I had to reach the point of feeling defeated and helpless and ending up in the ER before I realized that I had other treatment options. I felt like a failure because my efforts at fighting my depression had not worked. Some things had improved – my apartment was never again quite as messy as it had been when Albert came to stay – but my brain seemed to keep marching ever onwards towards a darker and darker place. Although I was not “suicidal enough” to be admitted to the inpatient program, so many doors opened after being totally honest with my doctor about how bad my depression had gotten. I was able to take a medical leave from work (albeit unpaid), undergo intensive outpatient treatment covered by my insurance, and take a break from juggling more than I could handle all day, every day.

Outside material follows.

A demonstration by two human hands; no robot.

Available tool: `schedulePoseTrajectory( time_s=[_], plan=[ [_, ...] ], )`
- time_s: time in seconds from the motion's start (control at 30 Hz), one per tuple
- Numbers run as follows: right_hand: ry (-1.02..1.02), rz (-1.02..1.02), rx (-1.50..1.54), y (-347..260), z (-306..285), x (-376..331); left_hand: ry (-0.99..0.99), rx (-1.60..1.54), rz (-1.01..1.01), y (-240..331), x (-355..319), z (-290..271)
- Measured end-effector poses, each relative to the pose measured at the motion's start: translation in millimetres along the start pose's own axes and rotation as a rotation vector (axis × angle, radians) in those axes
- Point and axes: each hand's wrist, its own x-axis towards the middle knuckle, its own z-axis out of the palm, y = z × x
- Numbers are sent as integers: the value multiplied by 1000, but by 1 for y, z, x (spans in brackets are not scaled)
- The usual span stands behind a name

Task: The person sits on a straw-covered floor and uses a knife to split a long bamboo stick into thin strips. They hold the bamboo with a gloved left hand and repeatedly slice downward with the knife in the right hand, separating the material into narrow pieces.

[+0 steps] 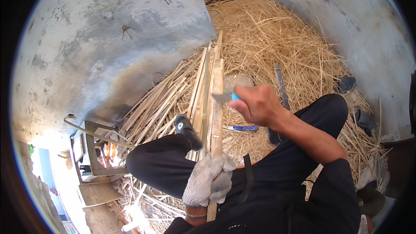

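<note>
My left hand, in a whitish work glove, is wrapped around the lower part of a long pale bamboo strip. The strip runs away from my lap, and its near end sticks out below the glove. In my bare right hand is a knife with a light blue handle, mostly hidden by my fingers. Its blade points left and lies across the strip, slightly blurred; whether it touches the wood I cannot tell. More long strips lie just left of the held one, beside my shoe.
A blue utility knife lies right of the strip. Beyond my right hand is a dark, narrow metal bar. Split strips are heaped at left, and straw-like shavings cover the floor. A wooden frame stands at left; walls enclose the corner.
</note>
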Motion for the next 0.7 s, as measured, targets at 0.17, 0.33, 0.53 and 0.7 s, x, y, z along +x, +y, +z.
schedulePoseTrajectory(
  time_s=[0.17, 0.33, 0.53, 0.7],
  plan=[
    [150, 240, -303, 56, -2, 17, 21, -26, -150, -5, 1, 6],
    [198, 136, 5, 30, -28, 17, -49, -51, -85, -3, -3, -1],
    [-41, -69, 77, 2, -9, -1, -62, -85, -52, -2, -2, -4],
    [103, 136, -208, 27, 1, 8, 34, 72, -146, -1, -9, -1]
  ],
)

After going through partial hospitalization and day treatment, I can now see that although I was fighting with all the tools I had, it wasn’t enough. And there’s nothing shameful in that. Sometimes you just need new tools.

A few months later, a friend of Albert’s visited my apartment. This time my apartment, though not spotless by any means, was not the alluring rodent buffet of trash piles that it was before.

“See?,” I told myself, “A mouse can happen to anyone.”

My thoughts did not hop aboard a speeding train towards catastrophe. I was scared, but this time, the mouse was just a mouse. I could handle this obstacle. I could keep slowly moving forward.